Your objective: Could you copy out all the lines in the material below where the word "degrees" occurs?

Dataset extract:
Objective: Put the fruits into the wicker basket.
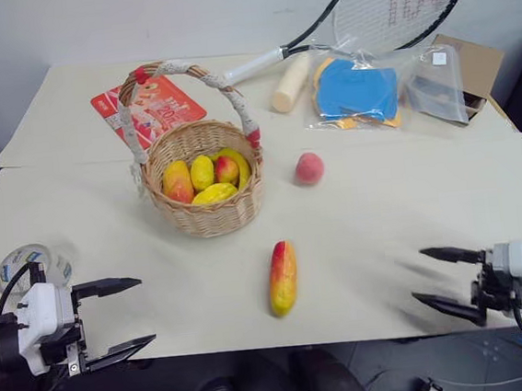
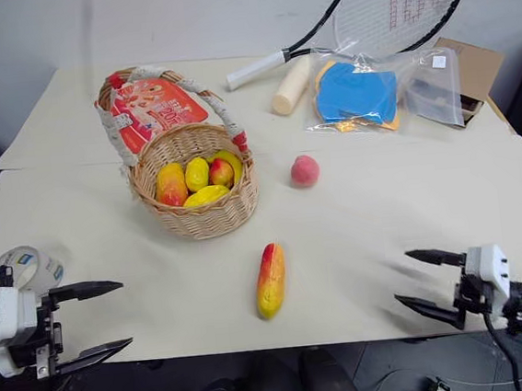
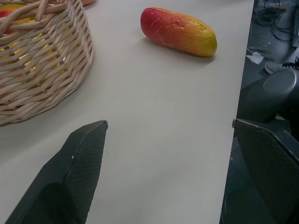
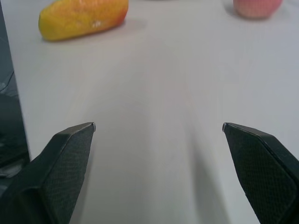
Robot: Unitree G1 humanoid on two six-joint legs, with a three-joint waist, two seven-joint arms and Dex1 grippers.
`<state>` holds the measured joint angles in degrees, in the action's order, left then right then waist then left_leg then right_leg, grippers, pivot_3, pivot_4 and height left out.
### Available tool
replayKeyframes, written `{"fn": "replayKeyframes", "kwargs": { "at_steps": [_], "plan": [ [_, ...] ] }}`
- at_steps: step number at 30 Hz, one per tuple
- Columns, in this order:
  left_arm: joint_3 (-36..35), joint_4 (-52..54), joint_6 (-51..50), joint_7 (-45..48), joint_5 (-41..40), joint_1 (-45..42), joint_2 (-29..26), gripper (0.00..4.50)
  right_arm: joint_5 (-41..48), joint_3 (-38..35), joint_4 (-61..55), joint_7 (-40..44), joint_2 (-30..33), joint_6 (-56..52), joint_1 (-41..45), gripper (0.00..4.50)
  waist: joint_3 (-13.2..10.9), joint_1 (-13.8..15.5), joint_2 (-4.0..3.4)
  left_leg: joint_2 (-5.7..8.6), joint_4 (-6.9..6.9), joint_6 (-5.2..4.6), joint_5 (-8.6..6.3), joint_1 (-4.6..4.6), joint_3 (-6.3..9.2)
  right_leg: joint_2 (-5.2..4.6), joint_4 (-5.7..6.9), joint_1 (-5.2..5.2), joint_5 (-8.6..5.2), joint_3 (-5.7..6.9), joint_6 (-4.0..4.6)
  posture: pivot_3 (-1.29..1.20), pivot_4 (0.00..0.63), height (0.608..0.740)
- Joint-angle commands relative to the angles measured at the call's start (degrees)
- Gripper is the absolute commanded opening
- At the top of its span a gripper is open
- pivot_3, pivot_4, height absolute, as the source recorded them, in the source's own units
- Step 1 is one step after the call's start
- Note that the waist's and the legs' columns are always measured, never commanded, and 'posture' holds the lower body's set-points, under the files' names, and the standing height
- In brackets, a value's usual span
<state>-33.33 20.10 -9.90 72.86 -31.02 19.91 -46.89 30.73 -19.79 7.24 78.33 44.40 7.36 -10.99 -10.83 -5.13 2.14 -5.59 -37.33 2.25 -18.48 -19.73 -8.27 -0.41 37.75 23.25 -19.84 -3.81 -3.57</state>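
The wicker basket (image 1: pixel 209 210) stands left of the table's middle and holds several yellow and red fruits (image 1: pixel 205 176). On the bare table in front of it lies an elongated yellow-orange fruit with a red end (image 1: pixel 283 277), also close in the left wrist view (image 3: pixel 179 31). A small pink-red peach (image 1: pixel 309 168) rests to the basket's right. My left gripper (image 1: pixel 113 313) is open and empty at the near left table edge. Open and empty too, my right gripper (image 1: pixel 446 276) hangs at the near right edge.
A grey tape roll (image 1: pixel 29 265) sits at the near left by my left arm. At the back lie a red packet (image 1: pixel 149 109), a racket (image 1: pixel 381 4), a pale cylinder (image 1: pixel 289 84), plastic bags with blue paddles (image 1: pixel 358 92) and a cardboard box (image 1: pixel 475 62).
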Motion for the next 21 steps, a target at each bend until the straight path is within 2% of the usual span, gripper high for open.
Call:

Answer:
`<state>` holds the measured joint angles in degrees, in the action's order, left then right then waist then left_leg then right_leg, grippers, pivot_3, pivot_4 and height left out.
- Joint-angle commands relative to the angles measured at the call's start (degrees)

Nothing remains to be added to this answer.